Members of the TIPH served as observers and were not permitted to interfere in disputes or incidents. Instead, they reported incidents to the Head of Mission of the TIPH. They had no military or police functions. The members of the TIPH voluntarily opted to be an unarmed mission.

Reports of the TIPH on breaches of international humanitarian law, agreements on Hebron and human rights were not made public. They were available to the Israeli Defense Forces, the Palestinian Police Forces, and the member states. Specifically the reports looked for:
- Damages to private property caused by IDF or settlers.
- Prolonged ID checks or verbal and physical harassments by IDF personnel.
- Other breaches of international human rights standards.
- Breaches of rules applicable to Hebron, such as the Interim Agreement or Hebron Protocol.

Incident reports were analysed twice weekly by the TIPH Report Assessment Group (RAG), which tried to identify patterns.

In addition to observing and creating reports, the TIPH also worked on community relations projects to fulfill its mandate. The projects worked to “promote a feeling of security” and “contribute to economic development” in Hebron.
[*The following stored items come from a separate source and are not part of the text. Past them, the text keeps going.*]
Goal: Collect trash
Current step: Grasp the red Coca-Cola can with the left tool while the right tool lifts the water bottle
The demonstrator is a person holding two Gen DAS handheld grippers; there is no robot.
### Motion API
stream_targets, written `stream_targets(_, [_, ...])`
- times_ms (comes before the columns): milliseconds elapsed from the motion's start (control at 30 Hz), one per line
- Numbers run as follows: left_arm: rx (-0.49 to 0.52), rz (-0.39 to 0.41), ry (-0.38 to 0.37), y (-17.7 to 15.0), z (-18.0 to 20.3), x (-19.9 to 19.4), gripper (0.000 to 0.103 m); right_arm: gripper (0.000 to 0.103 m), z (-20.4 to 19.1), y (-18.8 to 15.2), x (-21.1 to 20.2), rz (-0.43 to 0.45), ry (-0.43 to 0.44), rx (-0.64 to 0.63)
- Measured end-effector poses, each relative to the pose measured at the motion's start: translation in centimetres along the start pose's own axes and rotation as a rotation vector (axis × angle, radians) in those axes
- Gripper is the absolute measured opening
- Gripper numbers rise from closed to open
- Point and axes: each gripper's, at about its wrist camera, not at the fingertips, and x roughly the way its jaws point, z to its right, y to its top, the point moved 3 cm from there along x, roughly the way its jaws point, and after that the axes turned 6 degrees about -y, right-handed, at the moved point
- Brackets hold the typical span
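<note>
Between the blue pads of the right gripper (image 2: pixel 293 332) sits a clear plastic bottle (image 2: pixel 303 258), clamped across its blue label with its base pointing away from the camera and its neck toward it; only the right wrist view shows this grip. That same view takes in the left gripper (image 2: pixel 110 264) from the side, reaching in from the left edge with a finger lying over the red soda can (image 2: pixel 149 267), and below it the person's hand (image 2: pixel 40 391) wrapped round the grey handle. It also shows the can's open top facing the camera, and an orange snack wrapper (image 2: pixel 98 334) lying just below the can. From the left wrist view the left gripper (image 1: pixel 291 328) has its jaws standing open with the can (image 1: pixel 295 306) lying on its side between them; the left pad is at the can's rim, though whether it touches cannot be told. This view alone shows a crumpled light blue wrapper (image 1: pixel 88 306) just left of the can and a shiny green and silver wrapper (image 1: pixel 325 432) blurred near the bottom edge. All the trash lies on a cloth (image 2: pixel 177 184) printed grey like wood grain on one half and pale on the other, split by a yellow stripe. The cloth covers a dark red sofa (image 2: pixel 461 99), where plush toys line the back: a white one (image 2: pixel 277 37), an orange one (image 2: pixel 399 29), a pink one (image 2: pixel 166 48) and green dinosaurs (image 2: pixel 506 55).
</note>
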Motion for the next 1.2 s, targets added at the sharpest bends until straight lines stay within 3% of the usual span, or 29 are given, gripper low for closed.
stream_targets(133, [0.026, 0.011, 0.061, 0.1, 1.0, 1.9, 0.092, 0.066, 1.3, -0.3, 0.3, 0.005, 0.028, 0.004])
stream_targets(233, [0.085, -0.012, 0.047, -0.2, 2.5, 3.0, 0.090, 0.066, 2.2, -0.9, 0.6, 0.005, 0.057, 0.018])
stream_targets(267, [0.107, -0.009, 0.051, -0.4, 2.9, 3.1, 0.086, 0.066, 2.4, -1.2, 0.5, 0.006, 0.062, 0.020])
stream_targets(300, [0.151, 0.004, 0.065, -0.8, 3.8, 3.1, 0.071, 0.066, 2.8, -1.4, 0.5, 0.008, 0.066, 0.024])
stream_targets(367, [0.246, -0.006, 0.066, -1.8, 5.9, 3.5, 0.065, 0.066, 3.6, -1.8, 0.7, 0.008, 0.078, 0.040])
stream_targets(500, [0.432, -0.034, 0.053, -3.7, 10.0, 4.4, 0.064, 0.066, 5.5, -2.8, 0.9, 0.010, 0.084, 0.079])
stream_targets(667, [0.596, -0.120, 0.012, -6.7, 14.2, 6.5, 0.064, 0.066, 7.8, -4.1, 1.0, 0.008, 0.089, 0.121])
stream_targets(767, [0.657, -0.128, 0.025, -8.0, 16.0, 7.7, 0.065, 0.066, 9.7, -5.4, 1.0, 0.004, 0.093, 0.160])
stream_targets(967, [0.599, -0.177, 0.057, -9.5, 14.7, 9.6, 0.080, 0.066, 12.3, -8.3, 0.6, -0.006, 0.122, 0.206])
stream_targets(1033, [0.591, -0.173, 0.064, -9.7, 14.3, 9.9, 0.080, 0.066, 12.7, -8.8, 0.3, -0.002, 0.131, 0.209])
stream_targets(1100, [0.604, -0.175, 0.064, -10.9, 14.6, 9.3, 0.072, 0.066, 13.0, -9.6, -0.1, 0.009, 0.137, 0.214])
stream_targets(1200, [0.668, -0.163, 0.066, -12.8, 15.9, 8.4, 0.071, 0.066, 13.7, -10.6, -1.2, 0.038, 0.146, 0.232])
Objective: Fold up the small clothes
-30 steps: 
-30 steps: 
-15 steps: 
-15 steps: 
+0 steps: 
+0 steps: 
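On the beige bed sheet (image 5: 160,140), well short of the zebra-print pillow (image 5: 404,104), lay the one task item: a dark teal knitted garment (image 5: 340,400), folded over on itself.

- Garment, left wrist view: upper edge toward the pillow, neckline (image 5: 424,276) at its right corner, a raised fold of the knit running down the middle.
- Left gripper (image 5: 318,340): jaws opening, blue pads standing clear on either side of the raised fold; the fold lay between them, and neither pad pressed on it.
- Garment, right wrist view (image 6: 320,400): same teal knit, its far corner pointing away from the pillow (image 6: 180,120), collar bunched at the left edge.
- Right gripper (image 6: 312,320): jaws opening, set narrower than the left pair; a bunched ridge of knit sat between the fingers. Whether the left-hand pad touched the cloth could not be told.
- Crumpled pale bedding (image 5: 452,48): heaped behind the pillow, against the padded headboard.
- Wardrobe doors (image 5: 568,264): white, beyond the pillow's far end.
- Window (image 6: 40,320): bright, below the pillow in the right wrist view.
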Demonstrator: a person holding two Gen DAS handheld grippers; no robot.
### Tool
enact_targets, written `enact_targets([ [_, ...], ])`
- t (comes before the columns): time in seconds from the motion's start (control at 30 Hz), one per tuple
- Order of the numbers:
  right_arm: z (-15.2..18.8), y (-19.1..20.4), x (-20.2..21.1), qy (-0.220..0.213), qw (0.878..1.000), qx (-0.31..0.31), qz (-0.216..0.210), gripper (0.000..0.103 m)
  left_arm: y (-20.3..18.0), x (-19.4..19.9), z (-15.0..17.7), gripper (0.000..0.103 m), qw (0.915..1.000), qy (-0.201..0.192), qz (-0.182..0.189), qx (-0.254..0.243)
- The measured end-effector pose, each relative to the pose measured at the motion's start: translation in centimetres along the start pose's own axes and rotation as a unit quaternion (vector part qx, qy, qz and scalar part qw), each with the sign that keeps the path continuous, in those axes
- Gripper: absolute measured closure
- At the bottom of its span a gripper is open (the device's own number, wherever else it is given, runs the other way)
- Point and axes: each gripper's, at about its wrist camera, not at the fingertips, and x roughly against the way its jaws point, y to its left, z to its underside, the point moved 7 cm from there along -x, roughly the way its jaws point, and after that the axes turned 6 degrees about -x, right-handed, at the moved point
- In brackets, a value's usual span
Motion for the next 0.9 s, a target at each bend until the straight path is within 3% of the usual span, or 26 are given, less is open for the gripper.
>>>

==TIPH as a peacekeeping force==
One of the differentiating factors between the TIPH and most other peacekeeping forces was that it operated as a bilateral agreement reached by two conflicting parties. Furthermore, it did not have a UN mandate, and instead it was an “intergovernmental organization set up with the sole purpose to perform its mandate, which is based on a bilateral agreement signed by the Israelis and Palestinians.” The advantage of this arrangement was that without being linked to any external organizations, the TIPH served only to perform its mandate. It operated outside any perceived bias international organizations may have had.

===Criticisms===
Karin Aggestam, who served with TIPH in 2000, distinguishes between "neutrality" and "impartiality". According to Aggestam, TIPH is not expected to be neutral, since its mandate is to monitor the welfare of the Palestinian residents of Hebron in recognition of “the existing asymmetry between Israelis and Palestinians." Israeli authorities and particularly Israeli settlers, who have never accepted TIPH's presence, have frequently accused TIPH of having a Palestinian bias. The Palestinian civilian population often feel frustrated at TIPH's practice of observing rather than actively intervening. According to Aggestam the settler population considers TIPH observers to have pre-conceived notions, possibly antisemitic, and often compare TIPH members to Nazi soldiers; as a result, Aggestam says that TIPH members are often subject to verbal and physical harassment, by settler youth in particular, with the IDF looking on passively. Aggestam judges that TIPH "strives towards an impartial and balanced practice to implement the goals stipulated in the mandate."

According to Aggestam, while the mandate of the TIPH, namely normalization of civil and economic life in Hebron, is a long-term aspiration, it was created as a temporary body with a mandate to be renewed every three months. In addition its members rotate every six to eighteen months. This leads to “inadequate planning and a lack of institutional memory.”

==Incidents==
On 26 March 2002 two observers, Catherine Berruex and Turgut Cengiz Toytunç were killed, and another observer wounded after their car was shot on a road near Halhul. The wounded observer said the shooter was dressed in a Palestinian police uniform and that he kept shooting after the observers told him they were from TIPH. The TIPH car was marked with large orange TIPH stickers, a marking well known to the area's residents. An Israeli military court found a Palestinian man guilty of the murders, in September, 2003. Israeli authorities said that three people were involved in the killing.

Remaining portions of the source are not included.